During the depression, Harry Ingram, who had married Al’s sister Meredith, got a job at Kendall Mills in Paw Creek. Odie and her two sons moved there to live with Meredith and Harry. Al’s mother and possibly his brother Jessie got a job in the same mill. They enjoyed steady work and Al attended school at Paw Creek. He didn’t especially like going to school there, however, and when he became fourteen (the age after which school attendance was not required) he decided to drop out of school. This would have been approximately 1930. His mother didn’t want him to drop out, and since Al had enjoyed school at Cliffside, she made the decision to move the family back there. (Paw Creek is now part of Charlotte. It was once located between that city and Mount Holly. The first mill located there was the Thrift Mill, which later became part of the Kendall Mills Group).

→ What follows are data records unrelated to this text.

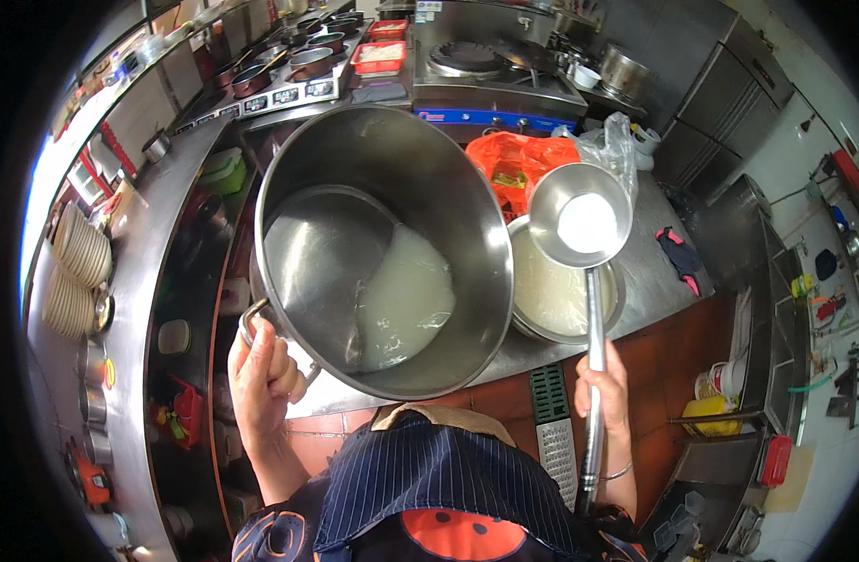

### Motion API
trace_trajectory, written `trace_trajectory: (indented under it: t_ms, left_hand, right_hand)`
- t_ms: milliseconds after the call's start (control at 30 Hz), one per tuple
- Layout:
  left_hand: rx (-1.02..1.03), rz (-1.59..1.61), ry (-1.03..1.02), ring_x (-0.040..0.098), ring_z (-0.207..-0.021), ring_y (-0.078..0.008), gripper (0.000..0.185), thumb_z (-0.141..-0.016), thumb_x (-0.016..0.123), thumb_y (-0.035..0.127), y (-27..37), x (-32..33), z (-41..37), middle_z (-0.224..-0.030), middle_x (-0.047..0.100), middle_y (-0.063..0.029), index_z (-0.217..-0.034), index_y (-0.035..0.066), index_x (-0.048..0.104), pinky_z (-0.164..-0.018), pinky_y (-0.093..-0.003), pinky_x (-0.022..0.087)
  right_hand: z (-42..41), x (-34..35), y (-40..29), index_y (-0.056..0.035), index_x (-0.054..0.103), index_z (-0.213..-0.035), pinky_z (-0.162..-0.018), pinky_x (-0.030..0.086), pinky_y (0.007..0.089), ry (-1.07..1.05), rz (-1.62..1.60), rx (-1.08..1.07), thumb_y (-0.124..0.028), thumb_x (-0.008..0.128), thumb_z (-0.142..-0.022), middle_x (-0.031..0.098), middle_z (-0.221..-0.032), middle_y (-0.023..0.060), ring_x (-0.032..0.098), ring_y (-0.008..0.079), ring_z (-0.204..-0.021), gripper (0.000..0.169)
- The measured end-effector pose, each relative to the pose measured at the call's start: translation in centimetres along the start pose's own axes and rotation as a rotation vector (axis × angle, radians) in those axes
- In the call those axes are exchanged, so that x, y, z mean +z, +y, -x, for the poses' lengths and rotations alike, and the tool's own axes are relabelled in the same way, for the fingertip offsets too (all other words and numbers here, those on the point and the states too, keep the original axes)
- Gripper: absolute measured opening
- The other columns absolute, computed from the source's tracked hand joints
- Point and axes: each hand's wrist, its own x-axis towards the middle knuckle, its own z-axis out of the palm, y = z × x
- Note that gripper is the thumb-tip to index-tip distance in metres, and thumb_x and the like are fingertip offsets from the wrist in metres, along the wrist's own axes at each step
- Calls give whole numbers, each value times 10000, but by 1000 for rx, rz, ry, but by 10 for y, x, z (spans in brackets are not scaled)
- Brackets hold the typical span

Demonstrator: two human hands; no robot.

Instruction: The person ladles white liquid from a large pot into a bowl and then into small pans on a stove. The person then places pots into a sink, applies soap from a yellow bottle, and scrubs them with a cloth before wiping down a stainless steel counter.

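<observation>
My left hand (264, 372) grips the side handle of a large stainless steel stockpot (317, 281), which is tilted so that its mouth faces me. Cloudy, pale liquid (408, 302) lies in the lower right part of the pot. A long-handled metal ladle (580, 183) is in my right hand (605, 386), its bowl raised above a smaller round metal pot (616, 319). That smaller pot stands on the steel table and holds pale, whitish liquid (549, 288). A bright white patch shows in the ladle's bowl; whether it is liquid or glare, I cannot tell.
Behind the pots, an orange-red plastic bag (528, 154) lies on the steel table (654, 281). Farther back are a wok range (500, 91) and a multi-burner cooktop (282, 98) with several small pots. A steel counter (169, 211) with stacked bowls (82, 246) runs along the left.
</observation>
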Motion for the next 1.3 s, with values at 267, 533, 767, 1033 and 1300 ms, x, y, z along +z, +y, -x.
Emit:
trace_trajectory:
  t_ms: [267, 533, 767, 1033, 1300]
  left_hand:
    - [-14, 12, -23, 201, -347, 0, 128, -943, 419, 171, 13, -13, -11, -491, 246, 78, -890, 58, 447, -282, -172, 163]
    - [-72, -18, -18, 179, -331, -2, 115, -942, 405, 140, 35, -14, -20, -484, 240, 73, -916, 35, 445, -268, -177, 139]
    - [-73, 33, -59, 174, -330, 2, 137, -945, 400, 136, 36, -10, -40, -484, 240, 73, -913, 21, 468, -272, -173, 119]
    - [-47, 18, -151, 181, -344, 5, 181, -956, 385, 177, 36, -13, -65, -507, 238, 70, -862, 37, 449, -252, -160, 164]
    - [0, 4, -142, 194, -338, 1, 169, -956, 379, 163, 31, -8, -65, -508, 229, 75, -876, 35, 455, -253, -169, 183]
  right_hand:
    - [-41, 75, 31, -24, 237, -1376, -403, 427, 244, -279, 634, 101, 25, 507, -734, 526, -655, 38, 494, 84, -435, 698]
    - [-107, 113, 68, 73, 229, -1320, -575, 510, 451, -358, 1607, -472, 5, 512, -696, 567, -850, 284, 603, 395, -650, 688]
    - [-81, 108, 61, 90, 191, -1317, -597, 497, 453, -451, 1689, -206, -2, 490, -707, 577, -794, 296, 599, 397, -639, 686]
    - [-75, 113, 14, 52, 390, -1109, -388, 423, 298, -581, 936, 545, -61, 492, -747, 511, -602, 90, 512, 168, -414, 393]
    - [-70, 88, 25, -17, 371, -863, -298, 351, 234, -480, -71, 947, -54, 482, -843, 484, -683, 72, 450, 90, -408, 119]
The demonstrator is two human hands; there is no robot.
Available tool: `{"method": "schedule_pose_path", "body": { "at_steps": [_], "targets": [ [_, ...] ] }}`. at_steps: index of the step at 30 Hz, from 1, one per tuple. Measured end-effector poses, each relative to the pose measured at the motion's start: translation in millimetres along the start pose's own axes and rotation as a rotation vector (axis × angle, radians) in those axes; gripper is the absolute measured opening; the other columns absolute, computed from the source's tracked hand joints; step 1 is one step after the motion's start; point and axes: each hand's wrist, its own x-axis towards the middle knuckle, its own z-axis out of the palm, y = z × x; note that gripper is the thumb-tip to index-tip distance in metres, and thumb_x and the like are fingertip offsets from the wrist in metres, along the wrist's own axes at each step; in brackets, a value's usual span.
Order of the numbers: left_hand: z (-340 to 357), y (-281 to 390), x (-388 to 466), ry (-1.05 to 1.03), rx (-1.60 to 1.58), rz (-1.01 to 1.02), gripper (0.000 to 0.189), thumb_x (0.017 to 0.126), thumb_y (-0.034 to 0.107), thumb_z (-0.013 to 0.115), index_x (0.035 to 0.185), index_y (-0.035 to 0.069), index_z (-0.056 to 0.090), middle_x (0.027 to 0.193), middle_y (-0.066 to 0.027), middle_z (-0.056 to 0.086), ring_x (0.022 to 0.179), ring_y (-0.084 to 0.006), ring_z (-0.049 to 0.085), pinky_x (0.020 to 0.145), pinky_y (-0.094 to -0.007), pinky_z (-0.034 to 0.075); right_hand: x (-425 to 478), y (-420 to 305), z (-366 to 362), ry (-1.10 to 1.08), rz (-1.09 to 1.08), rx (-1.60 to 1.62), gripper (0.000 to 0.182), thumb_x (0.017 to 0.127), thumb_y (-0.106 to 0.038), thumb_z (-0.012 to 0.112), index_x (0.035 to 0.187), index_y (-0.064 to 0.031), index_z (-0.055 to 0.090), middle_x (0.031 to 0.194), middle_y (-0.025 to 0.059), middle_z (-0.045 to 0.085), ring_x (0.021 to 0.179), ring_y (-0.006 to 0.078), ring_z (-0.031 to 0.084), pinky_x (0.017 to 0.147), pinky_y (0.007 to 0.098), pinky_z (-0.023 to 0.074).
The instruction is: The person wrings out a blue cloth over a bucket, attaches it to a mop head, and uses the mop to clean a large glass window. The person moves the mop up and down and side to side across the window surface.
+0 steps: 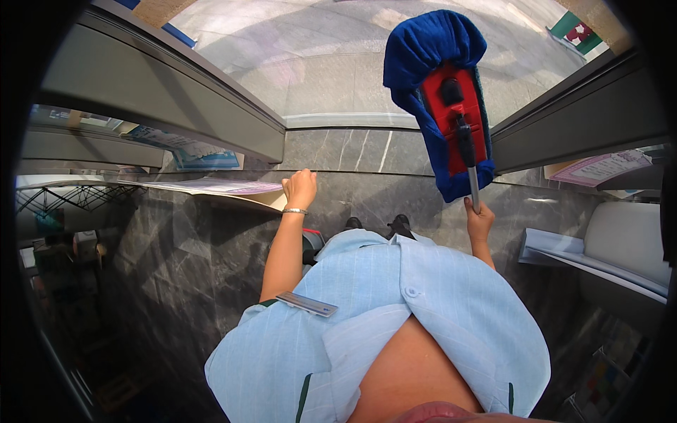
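Observation:
My right hand (480, 218) grips the metal pole (474, 186) of a flat mop. The mop head is raised in front of me, its red plate (455, 111) facing my way. A blue fabric cover (436, 45) wraps the plate, bunched at its far end. My left hand (300, 189), with a bracelet at the wrist, has curled fingers beside the right end of a printed board (222, 186). Whether those fingers hold the board's edge cannot be made out.
Grey door frames (174, 95) (571, 106) flank a stone threshold (349, 150). A red-rimmed bucket (313, 239) stands by my left leg. At right are a white rounded seat or fixture (629, 238) and another printed poster (600, 168). Pale paving (328, 69) lies beyond the doorway.

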Motion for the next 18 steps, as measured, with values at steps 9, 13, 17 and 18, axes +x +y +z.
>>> {"method": "schedule_pose_path", "body": {
  "at_steps": [9,13,17,18],
  "targets": [
    [55,-38,31,-0.285,-0.672,-0.010,0.066,0.095,0.058,0.023,0.112,0.012,0.067,0.113,-0.0100,0.066,0.113,-0.0292,0.057,0.101,-0.0507,0.029,-6,1,7,0.004,0.059,0.085,0.036,0.083,-0.029,0.073,0.067,-0.0008,0.056,0.053,0.0000,0.037,0.055,0.0082,0.033,0.049,0.0272,0.0324],
    [31,-35,38,-0.257,-1.135,-0.115,0.058,0.097,0.045,0.037,0.087,0.000,0.072,0.093,-0.0125,0.070,0.090,-0.0205,0.063,0.085,-0.0327,0.047,-9,-4,7,0.022,0.072,0.088,0.035,0.083,-0.027,0.073,0.067,-0.0014,0.057,0.054,-0.0018,0.036,0.056,0.0077,0.032,0.050,0.0259,0.0312],
    [36,-41,37,-0.190,-1.285,-0.207,0.031,0.090,0.029,0.060,0.080,0.001,0.070,0.088,-0.0106,0.070,0.079,-0.0148,0.064,0.077,-0.0266,0.049,-11,-6,7,0.021,0.086,0.105,0.035,0.083,-0.026,0.074,0.066,-0.0019,0.056,0.055,-0.0026,0.036,0.056,0.0074,0.032,0.050,0.0258,0.0303],
    [30,-37,36,-0.182,-1.276,-0.223,0.026,0.089,0.026,0.063,0.079,0.003,0.069,0.088,-0.0089,0.071,0.077,-0.0130,0.064,0.074,-0.0245,0.048,-11,-6,7,0.024,0.087,0.109,0.035,0.083,-0.026,0.074,0.065,-0.0021,0.055,0.055,-0.0028,0.036,0.056,0.0072,0.032,0.050,0.0258,0.0299]
  ]
}}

These were hard times. Back in Cliffside, Mrs. Lancaster’s job in the mill was sporadic with long stretches of time when she had no work. Al recalls the kindness of one local merchant on the outskirts of town, Tab Green, who supplied them with staples− fat back, lard, sugar and flour− and other items on a lenient credit basis. Al said his mother would order groceries on Saturday morning and they would be delivered that afternoon. Without Green’s kindness Al doesn’t see how they would have gotten by. (Tab Green’s store was located on 221A beyond River Street in the store building we remember as being this side of the pool room and R. R. Scruggs’ store. Tab’s daughter was Mary Frances who married Marvin Sparks. The Sparks operated several business ventures from there, one of which was a Five and Dime Store. The couple had two children, Harolyn and Wilton. [In the 1920’s there were advertisements in the Sun for a Green Motor Company of Cliffside, selling Star automobiles.]
Al fondly remembers his remaining school days in Cliffside. He had broken his collarbone previously, then re-injured it trying to play football and had to give that up. Instead, he joined in the cheerleading squad. And he did play basketball and baseball. But in his senior year he had to curtail those sports, when he went to school by day, and worked in the mill at night. In the card room he ran a “set of cards,” multiple carding machines that would comb cotton. Dudley Brown (father of Esper and Robert Brown) was his supervisor. (In carding machine would comb the cotton into a twist giving it continuity and producing loosely twisted cotton fibers called “roping”, referring to its diameter and plat which resembled that of a rope. The machine would coil the roping into large cans to use in the next process. The roping would then be fed to the twisters via the cans and twisted many times further, compacting the fibers into yarn that had been reduced in size to only a small fraction of that of the carded roping).